Git is a fantastic tool. Source control tools provide several vital features: a place to keep code, a history of changes, and information about who did what and when. If you and your team are good with commit messages, you may even get bonus info about why a change was made. The distributed tools such as Git and Mercurial also offer many possibilities for collaboration between multiple repositories, as well as providing effective ways of working with branches.

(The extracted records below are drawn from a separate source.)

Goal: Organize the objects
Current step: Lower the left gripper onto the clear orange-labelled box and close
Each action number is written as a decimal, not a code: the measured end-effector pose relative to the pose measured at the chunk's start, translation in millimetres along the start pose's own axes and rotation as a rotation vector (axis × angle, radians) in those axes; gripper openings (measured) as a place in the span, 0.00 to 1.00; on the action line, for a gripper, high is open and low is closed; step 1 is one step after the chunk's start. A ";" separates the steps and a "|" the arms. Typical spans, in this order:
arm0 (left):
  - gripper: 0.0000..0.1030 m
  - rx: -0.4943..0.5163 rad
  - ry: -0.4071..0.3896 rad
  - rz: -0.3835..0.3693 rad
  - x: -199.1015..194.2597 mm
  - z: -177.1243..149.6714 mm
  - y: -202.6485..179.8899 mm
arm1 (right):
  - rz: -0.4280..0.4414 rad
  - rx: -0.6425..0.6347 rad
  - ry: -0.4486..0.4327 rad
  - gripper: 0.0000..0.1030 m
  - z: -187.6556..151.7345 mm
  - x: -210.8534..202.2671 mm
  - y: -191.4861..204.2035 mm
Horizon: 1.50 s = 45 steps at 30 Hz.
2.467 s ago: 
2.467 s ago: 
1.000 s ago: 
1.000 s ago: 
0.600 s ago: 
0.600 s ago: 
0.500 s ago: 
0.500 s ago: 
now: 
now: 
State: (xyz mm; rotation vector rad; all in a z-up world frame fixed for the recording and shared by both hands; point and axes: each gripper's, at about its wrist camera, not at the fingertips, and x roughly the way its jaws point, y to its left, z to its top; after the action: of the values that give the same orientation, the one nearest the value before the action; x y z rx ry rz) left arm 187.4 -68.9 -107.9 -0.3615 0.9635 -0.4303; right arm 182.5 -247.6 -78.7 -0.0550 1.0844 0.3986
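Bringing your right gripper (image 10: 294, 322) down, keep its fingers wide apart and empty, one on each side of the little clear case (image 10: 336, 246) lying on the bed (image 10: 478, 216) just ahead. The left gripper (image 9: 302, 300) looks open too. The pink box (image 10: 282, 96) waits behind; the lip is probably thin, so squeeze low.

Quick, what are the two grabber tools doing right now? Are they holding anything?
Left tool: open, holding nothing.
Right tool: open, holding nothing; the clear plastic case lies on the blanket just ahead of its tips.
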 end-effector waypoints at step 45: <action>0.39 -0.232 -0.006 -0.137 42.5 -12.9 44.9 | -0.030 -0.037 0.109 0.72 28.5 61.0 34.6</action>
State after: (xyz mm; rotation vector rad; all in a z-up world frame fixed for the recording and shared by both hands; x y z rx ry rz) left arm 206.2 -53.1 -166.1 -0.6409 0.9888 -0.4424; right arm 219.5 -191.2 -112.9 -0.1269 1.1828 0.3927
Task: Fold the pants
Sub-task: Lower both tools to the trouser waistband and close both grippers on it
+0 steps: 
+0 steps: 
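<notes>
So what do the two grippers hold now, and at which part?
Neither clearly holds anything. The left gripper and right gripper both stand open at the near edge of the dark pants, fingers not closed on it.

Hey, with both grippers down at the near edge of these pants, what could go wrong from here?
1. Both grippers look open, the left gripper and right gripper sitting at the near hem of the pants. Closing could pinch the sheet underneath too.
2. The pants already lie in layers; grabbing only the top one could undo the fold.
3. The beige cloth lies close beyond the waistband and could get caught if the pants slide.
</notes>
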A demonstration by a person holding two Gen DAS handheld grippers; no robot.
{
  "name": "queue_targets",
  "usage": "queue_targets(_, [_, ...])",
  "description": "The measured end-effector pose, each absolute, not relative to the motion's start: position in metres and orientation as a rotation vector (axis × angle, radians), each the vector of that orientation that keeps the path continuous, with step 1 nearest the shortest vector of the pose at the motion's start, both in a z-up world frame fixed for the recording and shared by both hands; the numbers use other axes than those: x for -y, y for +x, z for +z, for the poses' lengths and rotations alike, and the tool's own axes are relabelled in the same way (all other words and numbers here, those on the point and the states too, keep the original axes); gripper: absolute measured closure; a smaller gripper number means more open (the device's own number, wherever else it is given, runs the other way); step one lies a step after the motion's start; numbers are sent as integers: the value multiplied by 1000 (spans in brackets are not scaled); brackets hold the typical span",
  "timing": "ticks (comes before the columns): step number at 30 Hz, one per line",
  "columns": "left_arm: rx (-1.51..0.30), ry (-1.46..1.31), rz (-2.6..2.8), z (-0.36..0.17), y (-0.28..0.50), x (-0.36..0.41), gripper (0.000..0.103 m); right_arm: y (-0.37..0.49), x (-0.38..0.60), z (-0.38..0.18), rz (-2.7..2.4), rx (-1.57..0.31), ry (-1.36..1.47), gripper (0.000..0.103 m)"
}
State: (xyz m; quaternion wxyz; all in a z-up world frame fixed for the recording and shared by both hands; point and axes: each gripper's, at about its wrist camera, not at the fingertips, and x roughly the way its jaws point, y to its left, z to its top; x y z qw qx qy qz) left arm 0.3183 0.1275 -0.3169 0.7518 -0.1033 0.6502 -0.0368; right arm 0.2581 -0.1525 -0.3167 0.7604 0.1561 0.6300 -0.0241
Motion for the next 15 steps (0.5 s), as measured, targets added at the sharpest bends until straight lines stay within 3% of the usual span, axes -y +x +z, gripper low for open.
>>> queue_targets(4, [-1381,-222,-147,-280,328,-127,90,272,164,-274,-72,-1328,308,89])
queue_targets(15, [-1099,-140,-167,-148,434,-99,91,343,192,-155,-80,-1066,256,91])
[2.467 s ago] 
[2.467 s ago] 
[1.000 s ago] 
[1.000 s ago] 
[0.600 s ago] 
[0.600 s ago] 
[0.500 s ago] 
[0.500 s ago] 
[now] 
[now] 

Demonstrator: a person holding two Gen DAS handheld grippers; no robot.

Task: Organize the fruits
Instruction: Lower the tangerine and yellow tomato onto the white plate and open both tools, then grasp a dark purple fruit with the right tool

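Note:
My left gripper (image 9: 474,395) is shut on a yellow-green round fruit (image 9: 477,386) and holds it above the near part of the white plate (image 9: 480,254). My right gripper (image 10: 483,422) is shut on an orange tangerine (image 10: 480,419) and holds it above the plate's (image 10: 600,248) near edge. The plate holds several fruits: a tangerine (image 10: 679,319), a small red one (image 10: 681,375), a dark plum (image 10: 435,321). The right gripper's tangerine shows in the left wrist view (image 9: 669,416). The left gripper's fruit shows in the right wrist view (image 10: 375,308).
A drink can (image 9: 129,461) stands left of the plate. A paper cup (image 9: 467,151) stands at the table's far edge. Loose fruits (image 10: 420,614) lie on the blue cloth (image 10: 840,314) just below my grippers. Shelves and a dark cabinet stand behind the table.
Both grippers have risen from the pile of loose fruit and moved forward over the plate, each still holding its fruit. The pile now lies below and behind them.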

So what exactly is a branch in Git? Take a look at Figure 1. A branch in Git is simply a pointer to a commit. If you look at how a branch is represented in the '.git' directory, you'll find a textfile with the same name as the branch, simply containing the commit identifier of the current 'tip', or newest commit, on that branch. The branch itself is created by tracing the ancestry of that single commit, since every commit knows which commit it occurred after.
As a trainer, one thing I am always asked about is what the 'right' Git branching strategy is. My advice varies quite a lot depending on the team and situation, but there are some common patterns that show up time and time again. This post outlines those patterns and explains the situations where they can be most helpful.
Start simple with GitHub flow
Made famous by a blog post from Scott Chacon, GitHub Flow is my favourite branching strategy. Why? Mostly because it's simple while still covering all the essential bases. GitHub Flow simply states that when working on any feature or bug fix, you should create a branch.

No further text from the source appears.